== Segment start ==

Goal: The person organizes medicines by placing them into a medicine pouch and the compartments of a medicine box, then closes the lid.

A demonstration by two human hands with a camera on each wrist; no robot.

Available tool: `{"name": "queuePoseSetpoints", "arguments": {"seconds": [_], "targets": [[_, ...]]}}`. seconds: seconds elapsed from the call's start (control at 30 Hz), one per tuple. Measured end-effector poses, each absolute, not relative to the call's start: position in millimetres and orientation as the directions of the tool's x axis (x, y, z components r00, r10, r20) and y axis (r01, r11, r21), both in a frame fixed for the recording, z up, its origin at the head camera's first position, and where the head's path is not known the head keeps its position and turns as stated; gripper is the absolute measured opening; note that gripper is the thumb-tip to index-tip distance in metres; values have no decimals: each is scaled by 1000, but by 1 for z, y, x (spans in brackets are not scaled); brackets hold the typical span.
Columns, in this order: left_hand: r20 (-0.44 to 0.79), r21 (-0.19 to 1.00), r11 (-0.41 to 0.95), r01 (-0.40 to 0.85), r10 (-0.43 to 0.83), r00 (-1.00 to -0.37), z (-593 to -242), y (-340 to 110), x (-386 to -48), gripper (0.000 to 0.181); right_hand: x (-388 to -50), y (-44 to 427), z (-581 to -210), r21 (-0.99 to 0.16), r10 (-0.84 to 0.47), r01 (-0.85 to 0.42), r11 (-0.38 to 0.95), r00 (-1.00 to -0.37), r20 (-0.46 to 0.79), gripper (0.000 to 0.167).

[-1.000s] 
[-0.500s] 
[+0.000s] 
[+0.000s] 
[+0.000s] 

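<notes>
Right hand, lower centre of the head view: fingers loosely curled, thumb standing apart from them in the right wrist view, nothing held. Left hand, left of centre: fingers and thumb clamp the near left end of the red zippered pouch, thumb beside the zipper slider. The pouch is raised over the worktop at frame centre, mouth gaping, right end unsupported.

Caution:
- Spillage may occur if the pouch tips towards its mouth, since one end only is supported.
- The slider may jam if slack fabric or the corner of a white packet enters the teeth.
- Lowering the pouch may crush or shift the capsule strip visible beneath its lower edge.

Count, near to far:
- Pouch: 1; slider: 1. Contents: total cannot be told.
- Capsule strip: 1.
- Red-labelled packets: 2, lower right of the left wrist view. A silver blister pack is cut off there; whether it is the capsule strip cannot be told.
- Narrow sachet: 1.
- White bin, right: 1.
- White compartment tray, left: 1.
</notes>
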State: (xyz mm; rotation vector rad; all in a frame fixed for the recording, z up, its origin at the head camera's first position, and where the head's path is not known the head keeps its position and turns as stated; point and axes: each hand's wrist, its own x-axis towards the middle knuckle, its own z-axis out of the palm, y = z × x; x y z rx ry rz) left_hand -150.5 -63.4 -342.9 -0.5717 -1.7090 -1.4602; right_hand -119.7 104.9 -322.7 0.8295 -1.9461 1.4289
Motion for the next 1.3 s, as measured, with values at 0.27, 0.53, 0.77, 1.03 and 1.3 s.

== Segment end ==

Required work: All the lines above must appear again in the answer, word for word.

Output for this exercise:
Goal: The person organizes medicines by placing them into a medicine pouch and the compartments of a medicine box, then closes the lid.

A demonstration by two human hands with a camera on each wrist; no robot.

Available tool: `{"name": "queuePoseSetpoints", "arguments": {"seconds": [_], "targets": [[_, ...]]}}`. seconds: seconds elapsed from the call's start (control at 30 Hz), one per tuple. Measured end-effector poses, each absolute, not relative to the call's start: position in millimetres and orientation as the directions of the tool's x axis (x, y, z components r00, r10, r20) and y axis (r01, r11, r21), both in a frame fixed for the recording, z up, its origin at the head camera's first position, and where the head's path is not known the head keeps its position and turns as stated; gripper is the absolute measured opening; note that gripper is the thumb-tip to index-tip distance in metres; values have no decimals: each is scaled by 1000, but by 1 for z, y, x (spans in brackets are not scaled); brackets hold the typical span.
Columns, in this order: left_hand: r20 (-0.44 to 0.79), r21 (-0.19 to 1.00), r11 (-0.41 to 0.95), r01 (-0.40 to 0.85), r10 (-0.43 to 0.83), r00 (-1.00 to -0.37), z (-593 to -242), y (-340 to 110), x (-386 to -48), gripper (0.000 to 0.181); right_hand: x (-388 to -50), y (-44 to 427), z (-581 to -210), r21 (-0.99 to 0.16), r10 (-0.84 to 0.47), r01 (-0.85 to 0.42), r11 (-0.38 to 0.95), r00 (-1.00 to -0.37), r20 (-0.46 to 0.79), gripper (0.000 to 0.167).

[-1.000s] 
[-0.500s] 
[+0.000s] 
[+0.000s] 
[+0.000s] 

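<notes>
Right hand, lower centre of the head view: fingers loosely curled, thumb standing apart from them in the right wrist view, nothing held. Left hand, left of centre: fingers and thumb clamp the near left end of the red zippered pouch, thumb beside the zipper slider. The pouch is raised over the worktop at frame centre, mouth gaping, right end unsupported.

Caution:
- Spillage may occur if the pouch tips towards its mouth, since one end only is supported.
- The slider may jam if slack fabric or the corner of a white packet enters the teeth.
- Lowering the pouch may crush or shift the capsule strip visible beneath its lower edge.

Count, near to far:
- Pouch: 1; slider: 1. Contents: total cannot be told.
- Capsule strip: 1.
- Red-labelled packets: 2, lower right of the left wrist view. A silver blister pack is cut off there; whether it is the capsule strip cannot be told.
- Narrow sachet: 1.
- White bin, right: 1.
- White compartment tray, left: 1.
</notes>
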State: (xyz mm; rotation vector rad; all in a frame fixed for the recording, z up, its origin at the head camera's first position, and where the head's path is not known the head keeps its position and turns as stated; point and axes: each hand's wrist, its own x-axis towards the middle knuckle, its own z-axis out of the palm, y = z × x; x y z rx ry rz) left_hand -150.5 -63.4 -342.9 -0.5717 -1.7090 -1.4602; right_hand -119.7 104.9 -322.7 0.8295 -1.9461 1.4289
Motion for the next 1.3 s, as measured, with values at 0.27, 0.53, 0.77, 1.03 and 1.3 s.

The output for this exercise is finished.